Oncolytics Biotech® Provides Positive Safety Update on the Pancreatic Cancer Cohort of its Multi-Indication Phase 1/2 Gastrointestinal Cancer Trial
Excerpt from the Press Release:
Independent safety review completed with no toxicity concerns
Cohort builds on prior proof-of-concept data demonstrating clinical benefit of pelareorep-checkpoint inhibitor combination in pancreatic cancer
Multi-indication trial being conducted in collaboration with Roche and AIO also includes cohorts in metastatic colorectal and advanced anal cancers
SAN DIEGO and CALGARY, AB, Feb. 2, 2022 /PRNewswire/ — Oncolytics Biotech® Inc. (NASDAQ: ONCY) (TSX: ONC) today announced the successful completion of the three-patient safety run-in for the pancreatic cancer cohort of the phase 1/2 GOBLET study following evaluation by the study’s Data Safety Monitoring Board (DSMB). The DSMB noted no safety concerns in these patients and recommended the study proceed as planned. The safety run-in for the trial’s third-line metastatic colorectal cancer cohort remains ongoing.
The GOBLET study is being managed by AIO, a leading academic cooperative medical oncology group based in Germany, and is designed to evaluate the safety and efficacy of pelareorep in combination with Roche’s anti-PD-L1 checkpoint inhibitor atezolizumab in patients with metastatic pancreatic, metastatic colorectal, and advanced anal cancers. The study remains ongoing and is expected to enroll patients at 14 clinical trial sites across Germany.

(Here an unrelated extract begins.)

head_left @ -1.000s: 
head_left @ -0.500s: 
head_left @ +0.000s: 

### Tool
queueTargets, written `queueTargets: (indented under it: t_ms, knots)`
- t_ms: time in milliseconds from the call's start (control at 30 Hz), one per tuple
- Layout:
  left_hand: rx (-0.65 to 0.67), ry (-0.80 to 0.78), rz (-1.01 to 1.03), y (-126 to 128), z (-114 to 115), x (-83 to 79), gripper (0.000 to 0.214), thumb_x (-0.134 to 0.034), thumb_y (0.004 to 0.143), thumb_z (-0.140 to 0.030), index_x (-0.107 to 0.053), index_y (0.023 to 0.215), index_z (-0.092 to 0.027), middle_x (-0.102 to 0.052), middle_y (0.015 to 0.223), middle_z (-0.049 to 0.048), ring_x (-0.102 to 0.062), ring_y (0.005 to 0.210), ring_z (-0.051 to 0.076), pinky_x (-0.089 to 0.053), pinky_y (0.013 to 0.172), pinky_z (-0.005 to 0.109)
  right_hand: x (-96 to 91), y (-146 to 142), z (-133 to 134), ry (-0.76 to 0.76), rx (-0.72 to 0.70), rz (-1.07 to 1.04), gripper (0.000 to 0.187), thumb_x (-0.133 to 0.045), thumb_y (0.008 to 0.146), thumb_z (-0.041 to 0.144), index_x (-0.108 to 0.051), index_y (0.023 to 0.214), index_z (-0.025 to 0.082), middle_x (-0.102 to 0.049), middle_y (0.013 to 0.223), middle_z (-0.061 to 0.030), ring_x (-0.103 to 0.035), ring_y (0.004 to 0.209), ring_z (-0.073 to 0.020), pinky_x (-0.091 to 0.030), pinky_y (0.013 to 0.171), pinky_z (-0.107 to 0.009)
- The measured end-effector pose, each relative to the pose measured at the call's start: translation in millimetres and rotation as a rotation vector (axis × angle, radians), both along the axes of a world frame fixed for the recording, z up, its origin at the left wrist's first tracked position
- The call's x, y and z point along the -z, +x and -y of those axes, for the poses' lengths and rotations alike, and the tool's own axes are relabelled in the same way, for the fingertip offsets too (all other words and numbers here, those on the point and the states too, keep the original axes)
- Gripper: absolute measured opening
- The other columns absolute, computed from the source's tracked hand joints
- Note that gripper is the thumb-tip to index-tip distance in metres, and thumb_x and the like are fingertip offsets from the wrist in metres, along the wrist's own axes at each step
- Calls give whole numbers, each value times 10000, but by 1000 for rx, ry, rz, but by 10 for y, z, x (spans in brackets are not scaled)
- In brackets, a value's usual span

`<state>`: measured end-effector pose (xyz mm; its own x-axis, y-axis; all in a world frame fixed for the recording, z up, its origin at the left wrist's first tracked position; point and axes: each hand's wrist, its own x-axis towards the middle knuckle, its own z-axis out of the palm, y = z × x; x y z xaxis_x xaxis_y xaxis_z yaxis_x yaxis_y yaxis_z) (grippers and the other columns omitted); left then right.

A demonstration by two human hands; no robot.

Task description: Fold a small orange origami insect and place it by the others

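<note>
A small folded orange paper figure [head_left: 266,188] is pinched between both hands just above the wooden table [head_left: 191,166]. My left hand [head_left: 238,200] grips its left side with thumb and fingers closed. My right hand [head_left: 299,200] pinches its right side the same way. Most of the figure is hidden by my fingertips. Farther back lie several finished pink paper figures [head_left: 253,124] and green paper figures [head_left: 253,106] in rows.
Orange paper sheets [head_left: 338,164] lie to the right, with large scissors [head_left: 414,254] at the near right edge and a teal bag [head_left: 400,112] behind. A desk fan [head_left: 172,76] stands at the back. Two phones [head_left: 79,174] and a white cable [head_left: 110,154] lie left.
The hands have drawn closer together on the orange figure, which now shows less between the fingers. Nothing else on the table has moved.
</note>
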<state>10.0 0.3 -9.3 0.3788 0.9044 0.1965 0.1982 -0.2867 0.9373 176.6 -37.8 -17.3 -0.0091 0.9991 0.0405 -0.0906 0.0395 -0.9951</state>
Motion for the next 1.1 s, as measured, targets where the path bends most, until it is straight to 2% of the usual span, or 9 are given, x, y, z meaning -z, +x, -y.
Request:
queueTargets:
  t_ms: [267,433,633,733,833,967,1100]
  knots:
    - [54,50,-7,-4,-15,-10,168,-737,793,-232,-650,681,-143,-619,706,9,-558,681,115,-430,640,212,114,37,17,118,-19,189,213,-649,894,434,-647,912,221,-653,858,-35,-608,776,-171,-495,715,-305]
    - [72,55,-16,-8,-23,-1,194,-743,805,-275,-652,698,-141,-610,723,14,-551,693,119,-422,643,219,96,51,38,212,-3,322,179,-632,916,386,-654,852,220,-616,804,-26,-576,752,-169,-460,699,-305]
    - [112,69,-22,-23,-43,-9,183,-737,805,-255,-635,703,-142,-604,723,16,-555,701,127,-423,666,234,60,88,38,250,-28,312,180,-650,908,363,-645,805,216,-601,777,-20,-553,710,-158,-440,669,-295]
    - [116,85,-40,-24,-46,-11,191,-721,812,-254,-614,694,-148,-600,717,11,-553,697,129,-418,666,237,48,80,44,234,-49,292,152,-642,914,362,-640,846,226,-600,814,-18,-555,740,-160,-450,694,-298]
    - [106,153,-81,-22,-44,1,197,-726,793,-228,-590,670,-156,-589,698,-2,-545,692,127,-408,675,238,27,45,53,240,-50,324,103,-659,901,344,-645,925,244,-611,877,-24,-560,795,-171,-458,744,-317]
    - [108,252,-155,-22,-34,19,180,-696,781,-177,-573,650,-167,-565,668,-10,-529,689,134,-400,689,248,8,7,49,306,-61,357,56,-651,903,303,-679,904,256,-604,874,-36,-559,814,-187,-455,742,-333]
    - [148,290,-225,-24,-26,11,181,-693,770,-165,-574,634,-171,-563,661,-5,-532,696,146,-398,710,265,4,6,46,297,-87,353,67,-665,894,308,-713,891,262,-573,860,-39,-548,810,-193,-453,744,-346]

“This positive safety evaluation adds to a robust body of evidence demonstrating the favorable safety profile of pelareorep-checkpoint inhibitor combinations across multiple indications,” said Thomas Heineman, M.D., Ph.D., Chief Medical Officer of Oncolytics. “It also represents an important step in the development of these combinations for the treatment of pancreatic cancer and builds on prior clinical proof-of-concept data in this indication. These data highlight the potential of pelareorep to benefit patients with pancreatic and other gastrointestinal cancers by reversing immunosuppressive tumor microenvironments that limit the effectiveness of checkpoint inhibitors. We believe adding pelareorep to treatment regimens will improve clinical response rates in these patients, and we look forward to evaluating this hypothesis through successfully advancing the GOBLET study.”
The GOBLET study’s pancreatic cancer cohort extends previously reported clinical data demonstrating the synergy and anti-cancer activity of pelareorep combined with checkpoint inhibition in pancreatic cancer patients who progressed after first-line treatment (link to PR, link to poster). It also builds on prior early clinical data that showed a greater than 80% increase in median progression-free survival in pancreatic cancer patients with low levels of CEACAM6 expression who received pelareorep in combination with chemotherapy (link to PR, link to poster). In addition to evaluating the safety and efficacy of pelareorep-atezolizumab treatment, GOBLET also seeks to demonstrate the potential of CEACAM6 and T cell clonality as predictive biomarkers, which may increase the likelihood of success of future registrational studies by allowing selection of the most appropriate patients.